Absolutely, Steve, we’re trying to do here is a couple of ways to look at the Company’s value. We look at the adjusted book value as the real value, which comes in $11.19, but lots of investors like to look at it and stay away from GAAP and say well economically what do I have? And so we’ve tried to put in front of you guys a kind of an economic value and so we look at our cash and liquid assets, and equity we have in assets over our debt and we say that’s our value. And that $470 million of value does not take into account the trust preferreds. We left that out because certain people feel that they are obviously 30 year equity type paper it may not, it’d appropriate to look at that space. But if you were to do that and took the $470 million that we quote as value and then takeoff the trust preferred to par you get very, very close to that $11.19 actually comes in probably around that number.
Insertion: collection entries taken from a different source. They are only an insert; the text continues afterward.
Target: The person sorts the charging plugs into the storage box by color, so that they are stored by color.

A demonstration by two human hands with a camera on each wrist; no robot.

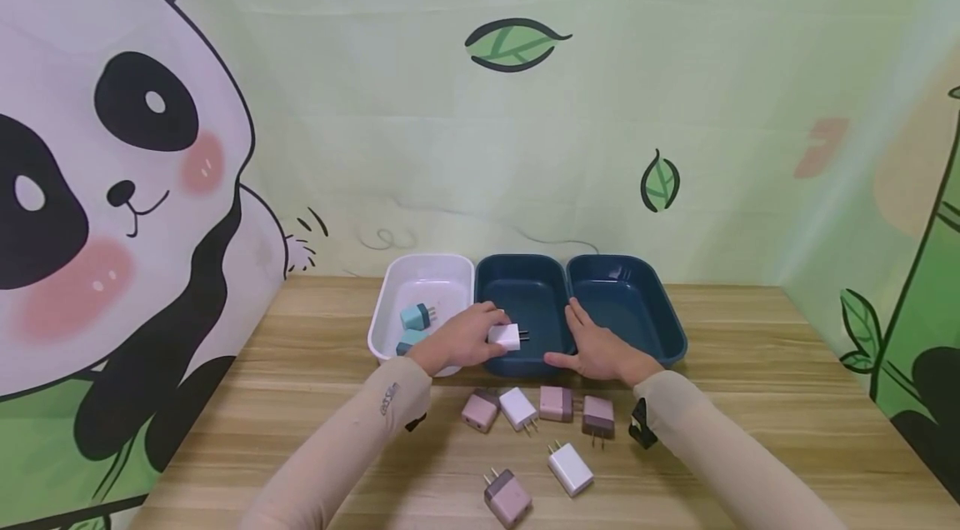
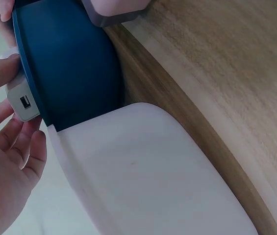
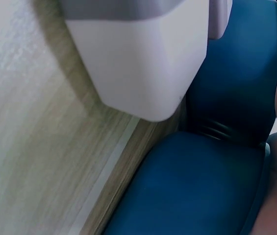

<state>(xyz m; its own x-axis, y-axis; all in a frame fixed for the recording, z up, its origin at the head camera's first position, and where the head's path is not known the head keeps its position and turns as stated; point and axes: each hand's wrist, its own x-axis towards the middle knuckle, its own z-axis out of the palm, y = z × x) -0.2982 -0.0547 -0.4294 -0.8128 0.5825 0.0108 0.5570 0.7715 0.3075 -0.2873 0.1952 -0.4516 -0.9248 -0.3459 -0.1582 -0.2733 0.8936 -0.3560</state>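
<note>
My left hand (image 1: 463, 337) pinches a white USB charger plug (image 1: 504, 337) over the near part of the middle dark blue tray (image 1: 525, 284), prongs pointing right. In the left wrist view the USB port of the charger (image 2: 24, 102) faces the camera, beside the tray's rim. With fingers extended, my right hand (image 1: 602, 353) rests at the rim between the middle tray and the right dark blue tray (image 1: 626, 297); no object shows in it. Two teal chargers (image 1: 415, 317) lie in the white tray (image 1: 435, 270) at the left, one partly hidden by my left hand.
In front of the trays on the wooden table (image 1: 720, 463) lie several pink chargers (image 1: 507, 499), plus a white charger (image 1: 571, 469) and another white charger (image 1: 518, 408). Behind the trays hangs a green printed backdrop (image 1: 375, 97).
</note>
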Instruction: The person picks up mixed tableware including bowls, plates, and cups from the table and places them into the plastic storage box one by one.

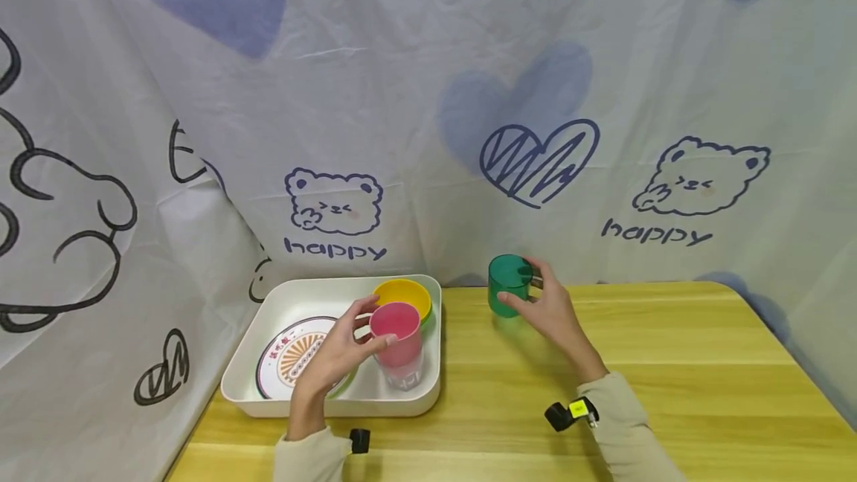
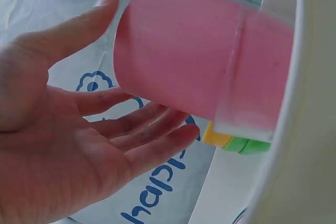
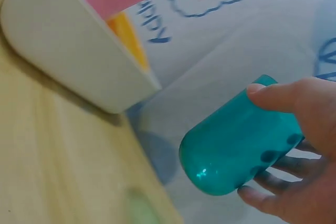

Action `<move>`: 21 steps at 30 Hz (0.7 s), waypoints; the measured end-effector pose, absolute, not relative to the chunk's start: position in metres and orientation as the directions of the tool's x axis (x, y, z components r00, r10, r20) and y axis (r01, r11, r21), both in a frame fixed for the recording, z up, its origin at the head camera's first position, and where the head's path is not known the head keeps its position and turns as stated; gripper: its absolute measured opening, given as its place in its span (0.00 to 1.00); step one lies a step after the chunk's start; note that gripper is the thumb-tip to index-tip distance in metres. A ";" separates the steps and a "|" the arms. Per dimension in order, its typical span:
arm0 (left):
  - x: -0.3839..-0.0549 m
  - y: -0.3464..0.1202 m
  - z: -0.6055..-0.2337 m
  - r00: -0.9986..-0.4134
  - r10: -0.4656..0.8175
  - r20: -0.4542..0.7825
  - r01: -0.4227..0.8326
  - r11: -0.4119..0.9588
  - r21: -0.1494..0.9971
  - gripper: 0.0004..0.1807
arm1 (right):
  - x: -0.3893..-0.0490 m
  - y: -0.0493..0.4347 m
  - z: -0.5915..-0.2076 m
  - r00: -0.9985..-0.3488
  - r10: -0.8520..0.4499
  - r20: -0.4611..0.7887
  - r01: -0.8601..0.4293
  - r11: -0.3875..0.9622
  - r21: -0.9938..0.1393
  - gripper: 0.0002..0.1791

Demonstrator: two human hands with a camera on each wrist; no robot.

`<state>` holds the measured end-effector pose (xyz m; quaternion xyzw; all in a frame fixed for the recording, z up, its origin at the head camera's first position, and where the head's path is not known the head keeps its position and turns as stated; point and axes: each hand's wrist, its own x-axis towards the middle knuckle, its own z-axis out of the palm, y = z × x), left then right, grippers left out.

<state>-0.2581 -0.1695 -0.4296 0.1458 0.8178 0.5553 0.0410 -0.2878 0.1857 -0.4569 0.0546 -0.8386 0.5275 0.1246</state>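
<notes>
A pink cup (image 1: 396, 333) stands in a clear cup (image 1: 405, 376) inside the white tray (image 1: 234, 385). My left hand (image 1: 341, 348) is spread around the pink cup near its rim; in the left wrist view its thumb (image 2: 84, 32) shows a small gap from the cup, and the other fingertips lie along the cup's side. To the right of the tray, my right hand (image 1: 545, 307) holds a translucent green cup (image 1: 509, 287) just above the table. Seen from the right wrist, the thumb presses one side of the green cup (image 3: 236, 140) and fingers wrap the other.
Behind the pink cup, a yellow cup or bowl (image 1: 408, 292) sits on a green one in the tray. Left of these lies a printed plate (image 1: 294, 363). The wooden table (image 1: 669, 363) extends right, and a patterned cloth (image 1: 428, 229) hangs along the back.
</notes>
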 end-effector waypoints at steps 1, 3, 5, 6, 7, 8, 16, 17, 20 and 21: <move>-0.258 -0.169 -0.428 -0.954 0.280 0.105 0.199 0.333 0.922 0.43 | -0.284 0.190 -0.454 -0.962 0.048 0.269 -0.223 0.428 -0.876 0.48; -0.257 -0.168 -0.426 -0.955 0.264 0.134 0.215 0.311 0.926 0.42 | -0.276 0.197 -0.448 -0.959 0.066 0.277 -0.225 0.422 -0.878 0.48; -0.256 -0.166 -0.423 -0.956 0.239 0.173 0.239 0.282 0.929 0.39 | -0.268 0.204 -0.442 -0.955 0.085 0.286 -0.226 0.421 -0.879 0.48; -0.256 -0.164 -0.422 -0.954 0.223 0.198 0.256 0.266 0.930 0.38 | -0.263 0.208 -0.439 -0.952 0.097 0.290 -0.226 0.419 -0.879 0.48; -0.256 -0.163 -0.421 -0.952 0.207 0.226 0.275 0.250 0.928 0.37 | -0.259 0.211 -0.435 -0.949 0.107 0.297 -0.228 0.419 -0.879 0.48; -0.256 -0.161 -0.420 -0.948 0.192 0.256 0.297 0.231 0.926 0.37 | -0.254 0.213 -0.432 -0.944 0.117 0.307 -0.233 0.422 -0.876 0.48; -0.255 -0.150 -0.412 -0.910 0.145 0.389 0.407 0.118 0.906 0.34 | -0.228 0.229 -0.421 -0.894 0.205 0.398 -0.286 0.421 -0.861 0.46; -0.254 -0.149 -0.412 -0.908 0.143 0.393 0.410 0.116 0.905 0.34 | -0.227 0.230 -0.423 -0.892 0.209 0.401 -0.287 0.425 -0.859 0.46; -0.254 -0.147 -0.413 -0.906 0.141 0.398 0.414 0.106 0.904 0.33 | -0.227 0.231 -0.431 -0.895 0.205 0.396 -0.284 0.424 -0.860 0.46; -0.254 -0.146 -0.414 -0.907 0.141 0.398 0.413 0.101 0.905 0.33 | -0.227 0.231 -0.433 -0.898 0.202 0.391 -0.281 0.421 -0.862 0.46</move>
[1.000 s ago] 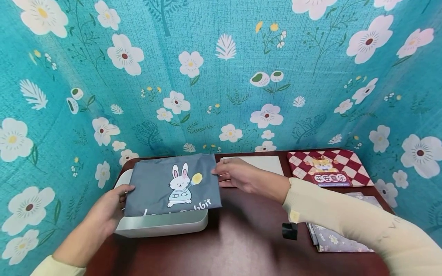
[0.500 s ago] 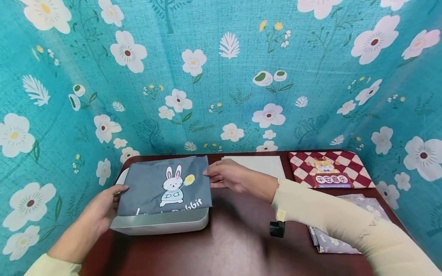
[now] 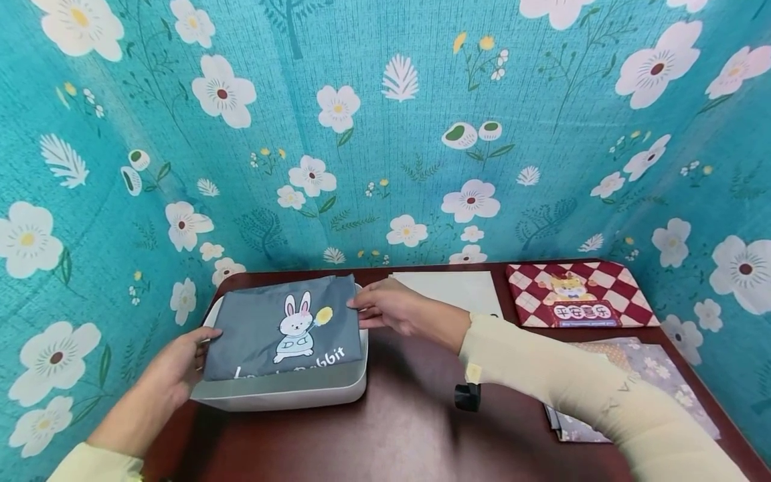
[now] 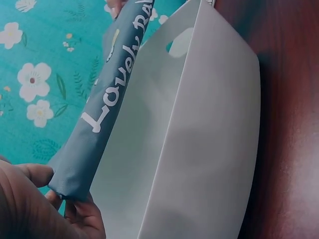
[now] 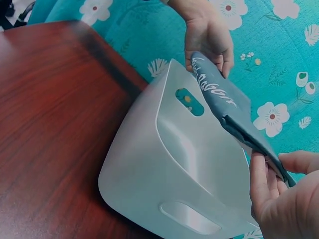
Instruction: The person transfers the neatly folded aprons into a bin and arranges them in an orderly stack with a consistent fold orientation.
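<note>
Both of my hands hold a folded grey-blue cloth [image 3: 253, 328] printed with a white rabbit and white lettering. My left hand [image 3: 177, 365] pinches its left edge, thumb on top and fingers below, as the left wrist view shows. At the opposite edge, my right hand [image 3: 391, 308] grips it between thumb and fingers. Directly beneath is a white plastic basket [image 5: 134, 164] with oval handle holes. In both wrist views the cloth is above the basket's rim, tilted, and the inner wall shows below it. The basket's far side is mostly hidden by the cloth in the head view.
On the dark red-brown table [image 3: 409, 428], a pale flat folded item [image 3: 452, 288] lies behind my right hand. A folded red-and-cream checked cloth [image 3: 608, 288] is at the back right. Folded grey floral cloths [image 3: 668, 381] lie partly under the right sleeve. A teal floral curtain [image 3: 361, 147] surrounds the table.
Both hands have carried the grey-blue cloth left, so it now lies more squarely over the basket; the basket's right rim has come into view. My grip looks the same.
</note>
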The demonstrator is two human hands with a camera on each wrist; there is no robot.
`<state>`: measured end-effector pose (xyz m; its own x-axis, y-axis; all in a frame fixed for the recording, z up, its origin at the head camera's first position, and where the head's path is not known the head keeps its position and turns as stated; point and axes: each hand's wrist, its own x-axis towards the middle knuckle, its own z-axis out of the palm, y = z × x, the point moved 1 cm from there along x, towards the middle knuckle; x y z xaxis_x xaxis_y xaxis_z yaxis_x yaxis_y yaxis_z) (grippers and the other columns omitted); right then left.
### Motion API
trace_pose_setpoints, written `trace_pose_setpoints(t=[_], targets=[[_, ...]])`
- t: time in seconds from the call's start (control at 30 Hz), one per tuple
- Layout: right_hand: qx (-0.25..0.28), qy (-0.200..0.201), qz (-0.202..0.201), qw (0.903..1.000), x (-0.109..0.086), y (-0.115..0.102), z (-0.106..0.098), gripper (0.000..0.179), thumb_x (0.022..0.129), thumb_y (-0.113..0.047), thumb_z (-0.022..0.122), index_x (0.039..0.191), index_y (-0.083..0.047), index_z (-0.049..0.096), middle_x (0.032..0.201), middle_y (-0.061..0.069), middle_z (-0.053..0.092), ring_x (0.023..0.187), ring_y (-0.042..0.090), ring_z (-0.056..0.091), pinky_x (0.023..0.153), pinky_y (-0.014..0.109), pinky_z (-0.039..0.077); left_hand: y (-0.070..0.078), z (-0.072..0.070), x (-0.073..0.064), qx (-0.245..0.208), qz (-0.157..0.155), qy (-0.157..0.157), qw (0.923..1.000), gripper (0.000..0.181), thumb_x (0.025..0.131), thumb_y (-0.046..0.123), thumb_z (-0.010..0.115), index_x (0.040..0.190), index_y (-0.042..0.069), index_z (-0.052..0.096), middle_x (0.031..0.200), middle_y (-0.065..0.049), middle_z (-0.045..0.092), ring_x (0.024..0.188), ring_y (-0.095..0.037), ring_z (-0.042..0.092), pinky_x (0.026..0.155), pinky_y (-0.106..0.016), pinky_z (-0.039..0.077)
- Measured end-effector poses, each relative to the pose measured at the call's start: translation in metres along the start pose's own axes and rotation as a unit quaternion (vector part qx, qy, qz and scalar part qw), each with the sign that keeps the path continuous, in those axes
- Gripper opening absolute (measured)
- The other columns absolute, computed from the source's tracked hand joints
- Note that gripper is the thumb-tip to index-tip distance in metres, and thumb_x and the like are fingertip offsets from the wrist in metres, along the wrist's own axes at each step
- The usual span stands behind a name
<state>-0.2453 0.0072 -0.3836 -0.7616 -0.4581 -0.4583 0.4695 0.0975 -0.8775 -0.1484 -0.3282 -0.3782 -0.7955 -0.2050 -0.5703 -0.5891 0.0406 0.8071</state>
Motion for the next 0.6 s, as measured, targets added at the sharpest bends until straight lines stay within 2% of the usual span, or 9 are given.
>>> trace_pose_setpoints(t=[0.1,0.3,0.37,0.5,0.6], targets=[[0.000,0.001,0.006,1.0000,0.002,0.001,0.003,0.027,0.096,-0.008,0.069,0.119,0.005,0.066,0.093,0.008,0.068,0.083,0.017,0.067,0.080,0.033,0.063,0.002,-0.005,0.001,0.005,0.001,0.009,0.9999,0.068,0.107,0.030,0.047,0.152,-0.009,0.015,0.131,-0.014,0.037,0.122,-0.028,0.037,0.105,-0.040,0.039],[0.003,-0.002,0.009,1.0000,0.007,0.006,0.010,0.023,0.095,-0.004,0.068,0.115,0.007,0.065,0.089,0.007,0.067,0.077,0.016,0.066,0.075,0.032,0.064,0.001,-0.011,0.003,0.004,-0.002,0.016,0.9999,0.063,0.106,0.030,0.049,0.151,-0.006,0.022,0.124,-0.008,0.042,0.114,-0.021,0.042,0.081,-0.024,0.049],[0.005,-0.003,0.011,0.9999,0.008,0.007,0.012,0.021,0.094,-0.003,0.067,0.113,0.007,0.064,0.088,0.007,0.067,0.076,0.016,0.065,0.074,0.031,0.064,0.000,-0.012,0.003,0.002,-0.003,0.019,0.9998,0.066,0.106,0.030,0.050,0.153,-0.006,0.020,0.125,-0.009,0.042,0.114,-0.022,0.043,0.078,-0.023,0.051],[0.000,-0.002,0.013,0.9999,0.009,0.009,0.014,0.021,0.094,-0.003,0.068,0.112,0.007,0.064,0.088,0.009,0.067,0.075,0.016,0.066,0.074,0.032,0.064,-0.003,-0.014,0.004,0.007,-0.006,0.025,0.9996,0.073,0.106,0.030,0.050,0.156,-0.008,0.014,0.131,-0.012,0.041,0.120,-0.026,0.042,0.083,-0.025,0.049],[-0.002,-0.004,0.016,0.9999,0.009,0.009,0.015,0.021,0.094,-0.003,0.068,0.112,0.007,0.064,0.088,0.009,0.067,0.075,0.016,0.067,0.074,0.032,0.064,-0.005,-0.016,0.006,0.020,-0.004,0.038,0.9991,0.067,0.104,0.030,0.053,0.151,-0.009,0.024,0.122,-0.009,0.048,0.116,-0.024,0.046,0.086,-0.027,0.047]])
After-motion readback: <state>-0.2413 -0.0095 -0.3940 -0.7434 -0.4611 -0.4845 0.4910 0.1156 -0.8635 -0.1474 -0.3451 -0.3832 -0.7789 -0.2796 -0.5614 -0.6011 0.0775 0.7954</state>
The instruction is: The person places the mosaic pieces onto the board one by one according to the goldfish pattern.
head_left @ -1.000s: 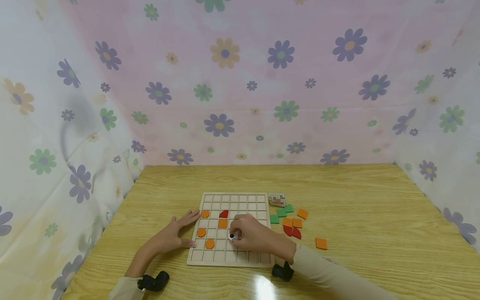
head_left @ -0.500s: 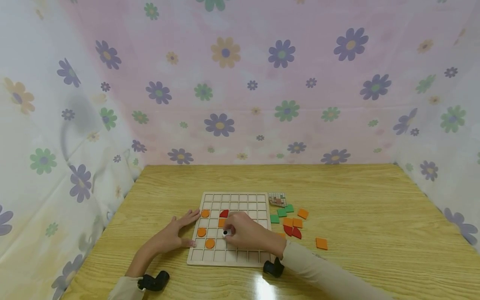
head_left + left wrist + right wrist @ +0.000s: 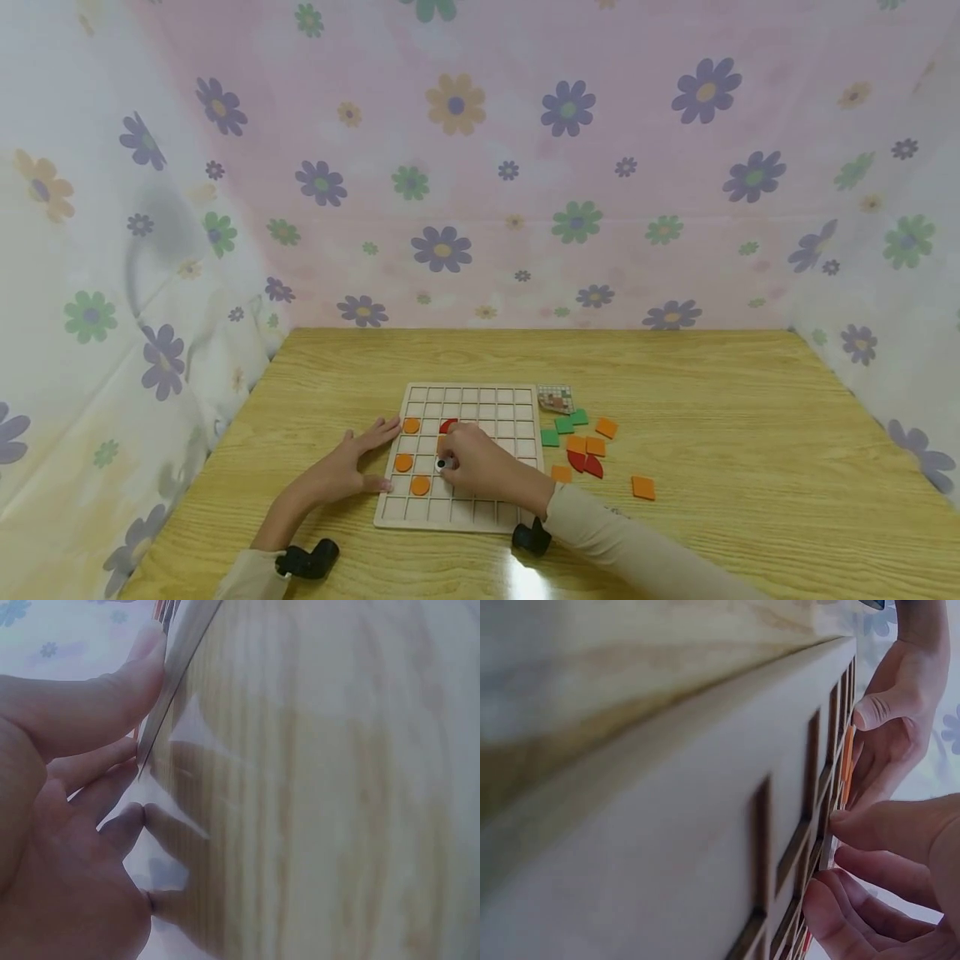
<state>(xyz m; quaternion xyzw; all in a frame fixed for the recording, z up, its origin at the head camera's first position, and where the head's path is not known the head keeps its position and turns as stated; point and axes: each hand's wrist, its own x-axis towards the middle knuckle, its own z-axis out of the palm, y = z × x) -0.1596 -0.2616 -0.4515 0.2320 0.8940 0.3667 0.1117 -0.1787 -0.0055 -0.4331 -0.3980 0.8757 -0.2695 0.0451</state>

Steve DeLaney – JMP Securities: The TruPS are about $150 million?

Paul Elenio

Chief Financial Officer

Right, so we say we’re trying to demonstrate here is that not only is book value 758, but more importantly adjusted book value is $11.19, if you are an investor and you just want to look at this is, what’s the economic value from cash and liquid assets above debt, you still get to that number, and that’s what we’re trying to demonstrate. Steve DeLaney – JMP Securities: Got it the TruPS is the piece that I was missing and that helps me understand how you’re using that concept to building up from the asset side to sort of get up to your adjusted book value.

Paul Elenio

Chief Financial Officer

Right. Steve DeLaney – JMP Securities: The last thing I’ll ask guys, you did congratulations on patting the equity market obviously where the share price is, it’s something you needed to do and you’ve got where the share price is relative to your adjusted book it can be costly. So I guess the question is, we’ve seen I think about 15 preferred stock offerings, and other than the TruPS you don’t have any straight preferreds. Is that an instrument that you would consider to use to as you need incremental capital and just to minimize dilution to the common?

Ivan Kaufman

President and CEO

I think we’ll look at all available options that are out there and based on our lines and our volume I think at that particular time, which is not today, we will evaluate what’s the best execution for us. Steve DeLaney – JMP Securities: Okay. Well, thank you for the comments and the time this morning.

Ivan Kaufman

President and CEO

Okay. Thanks, Steve.

Paul Elenio

Chief Financial Officer

Thank you, Steve.

Operator

Operator

(Operator Instructions) And at this time, I am not seeing any questions. I would like to turn the call back over to the management.

Ivan Kaufman

President and CEO

Okay, well, thanks for your participation today. And we look forward to continue to grow our company and your participation in our stock. Thank you.

Operator

Operator

Ladies and gentlemen that concludes the presentation. Thank you for your participation. You may now disconnect, have a great day and enjoy your weekend.